LG and GM pivot Ultium Cells JV to LFP battery production for US storage market at Tennessee plant
Ultium Cells, the battery manufacturing joint venture between LG Energy Solution and General Motors, will begin producing lithium iron phosphate (LFP) batteries for energy storage systems at its Spring Hill, Tennessee, plant in the second quarter of 2026, following a US$70 million retooling investment. The cells will be supplied to LG Energy Solution Vertech (LGES) for grid scale storage, renewable energy linked projects and data centre applications in North America.
The move is less about LFP itself than the speed of the pivot. ESS News has been reporting for months on battery makers redirecting North American capacity toward LFP-based storage as EV demand cools and stationary demand keeps building, including by car giants Stellantis at Windsor in Canada (where LGES is a JV partner) and Ford at plants in Kentucky and Michigan (LGES is not involved).
In Tennessee, Ultium said the 700 employees furloughed in January are now returning by April to support the launch of the new line. The facility had previously produced nickel based cells for electric vehicles.
In terms of costs, Bloomberg reported that the retooling will cost “tens of millions” of dollars, with Ultium vice president of operations Tom Gallagher saying the joint venture was able to shift the capacity “in rapid short order” and while acknowledging the cost.
LGES said Spring Hill’s shift now makes five: its wider North American ESS manufacturing network now spans Holland and Lansing in Michigan, the aforementioned Windsor in Ontario, and its joint venture with Honda in Jeffersonville, Ohio. By the end of 2026, all of those facilities are expected to have at least some production capacity dedicated to the company’s JF2 LFP pouch cell for stationary storage. LGES also said more than 80% of its planned global ESS battery production capacity this year will be located in North America.
Adding context, pv magazine USA reported on 18 March that Tesla has now been confirmed by the US Department of the Interior as the buyer behind LGES’s $4.3 billion Michigan battery supply deal, with domestically made LFP cells from Lansing set to go into Megapack 3 units from August 2027.

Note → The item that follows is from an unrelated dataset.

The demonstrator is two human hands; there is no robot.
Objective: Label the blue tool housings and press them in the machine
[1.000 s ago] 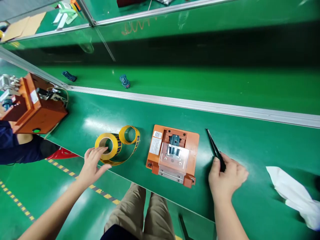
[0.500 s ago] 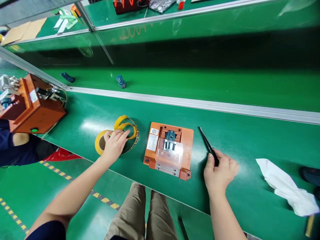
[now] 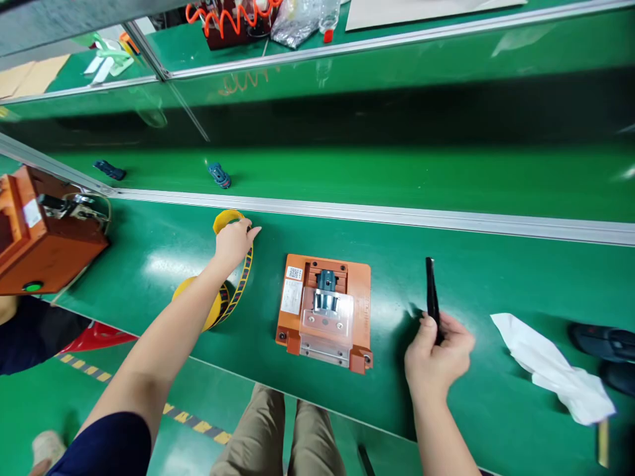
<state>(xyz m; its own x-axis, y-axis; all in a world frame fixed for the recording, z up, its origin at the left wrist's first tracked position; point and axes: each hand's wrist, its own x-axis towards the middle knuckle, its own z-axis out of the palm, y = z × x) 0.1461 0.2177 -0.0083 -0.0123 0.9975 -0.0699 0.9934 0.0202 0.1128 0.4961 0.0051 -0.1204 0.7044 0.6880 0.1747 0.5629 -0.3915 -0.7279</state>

The wider market backdrop remains supportive. The US Energy Information Administration said in February that developers plan to add a record 86 GW of utility scale generation capacity in 2026, with battery storage accounting for 28% of that total.
In terms of how supply and demand are balanced, back in January Reuters reported that GM vice president Kurt Kelty said “energy storage demand currently exceeds supply by a wide margin and is likely to continue doing so for the next several years,” matching sentiments from ESS News contributors and analysts.